:: Work order ::
Please return all of the data exactly as written.

:: Provided material ::
=-=-=
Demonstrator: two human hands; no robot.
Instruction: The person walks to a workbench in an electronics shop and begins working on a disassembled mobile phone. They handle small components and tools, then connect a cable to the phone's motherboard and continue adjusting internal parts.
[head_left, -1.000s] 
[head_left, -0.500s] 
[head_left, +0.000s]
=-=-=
:: Reply to the task ::
Demonstrator: two human hands; no robot.
Instruction: The person walks to a workbench in an electronics shop and begins working on a disassembled mobile phone. They handle small components and tools, then connect a cable to the phone's motherboard and continue adjusting internal parts.
[head_left, -1.000s] 
[head_left, -0.500s] 
[head_left, +0.000s]

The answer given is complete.